The Committee’s decision to limit itself to a single public panel looking at the Bill purely from a critical perspective, to have only three other panels including any witnesses not supportive of the Scottish Government position, and to have only one-quarter of its public witnesses (nine people in total) with a critical view, was therefore guided by something other than the balance of responses to recent consultations, even the one least recent and most favourable to the Scottish Government position.
Assuming most of the supportive witnesses heard in public were identified in advance, the Committee originally planned a witness list around three-quarters of which was pro the government position, plus the large group of individuals supporting the change it met in private session before the start of public proceedings. That analysis excludes the private briefing from civil servants the Committee received at its first meeting on the Bill (15 March) which is only minimally minuted (responses from the Scottish Government Bill Team are not shown) and the formal public evidence session planned with the Cabinet Secretary on 28 June. From the first private sessions with Scottish Government officials until the third public evidence session on 31 May, the Committee was exposed to no voices challenging the Scottish Government position, bar the Equality and Human Rights Commission’s (EHRC) call for caution.

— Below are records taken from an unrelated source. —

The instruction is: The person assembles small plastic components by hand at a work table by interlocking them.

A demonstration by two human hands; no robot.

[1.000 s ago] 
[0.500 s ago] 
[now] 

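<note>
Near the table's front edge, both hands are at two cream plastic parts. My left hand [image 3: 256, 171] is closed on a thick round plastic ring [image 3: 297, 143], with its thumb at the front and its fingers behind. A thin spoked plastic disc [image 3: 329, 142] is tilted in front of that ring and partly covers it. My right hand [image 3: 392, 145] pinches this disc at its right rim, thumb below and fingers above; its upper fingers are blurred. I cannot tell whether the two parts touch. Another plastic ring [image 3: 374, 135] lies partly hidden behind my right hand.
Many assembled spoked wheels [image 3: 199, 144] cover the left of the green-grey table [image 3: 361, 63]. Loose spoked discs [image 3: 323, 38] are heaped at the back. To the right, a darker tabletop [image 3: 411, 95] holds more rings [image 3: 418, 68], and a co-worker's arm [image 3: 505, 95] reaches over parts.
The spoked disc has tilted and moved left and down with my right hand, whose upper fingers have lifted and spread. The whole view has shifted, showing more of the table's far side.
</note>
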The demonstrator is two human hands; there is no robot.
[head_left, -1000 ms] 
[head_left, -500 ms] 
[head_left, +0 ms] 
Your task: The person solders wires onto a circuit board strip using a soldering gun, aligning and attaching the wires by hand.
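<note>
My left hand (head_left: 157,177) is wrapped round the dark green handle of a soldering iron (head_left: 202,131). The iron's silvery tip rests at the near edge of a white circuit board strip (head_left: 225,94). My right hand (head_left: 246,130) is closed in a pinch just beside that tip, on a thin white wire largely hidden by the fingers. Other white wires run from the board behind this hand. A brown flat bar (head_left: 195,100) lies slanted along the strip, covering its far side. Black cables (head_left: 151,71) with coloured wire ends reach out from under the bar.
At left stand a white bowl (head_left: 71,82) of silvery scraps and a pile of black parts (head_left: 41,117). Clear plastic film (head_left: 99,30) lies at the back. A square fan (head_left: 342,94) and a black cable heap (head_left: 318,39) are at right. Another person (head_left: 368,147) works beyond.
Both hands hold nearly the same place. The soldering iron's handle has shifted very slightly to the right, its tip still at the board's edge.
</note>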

There were 14 panel sessions in public in total. Excluding the unique case of the EHRC, nine of the public panels were made up wholly of supportive witnesses, one wholly of witnesses who were not supportive of self-declaration and three had witnesses with a mixture of views. Had Professor Sullivan not been added later, we assume there would instead have been only two with mixed views. Of the 56 people we know so far spoke to the committee in public or in private, only 10 (plus arguably the EHRC) appear to have been selected to bring any critical perspective on the self-declaration model.
A process designed to create the impression of a weight of evidence in favour of the government position, to limit the opportunity to air publicly in the parliament more challenging perspectives, and so to reassure those with any doubts about the Bill would look, we think, on paper, like the one outlined above. Once the Stage One Report is published, it will become clearer what sort of a balancing act the Committee has performed in practice.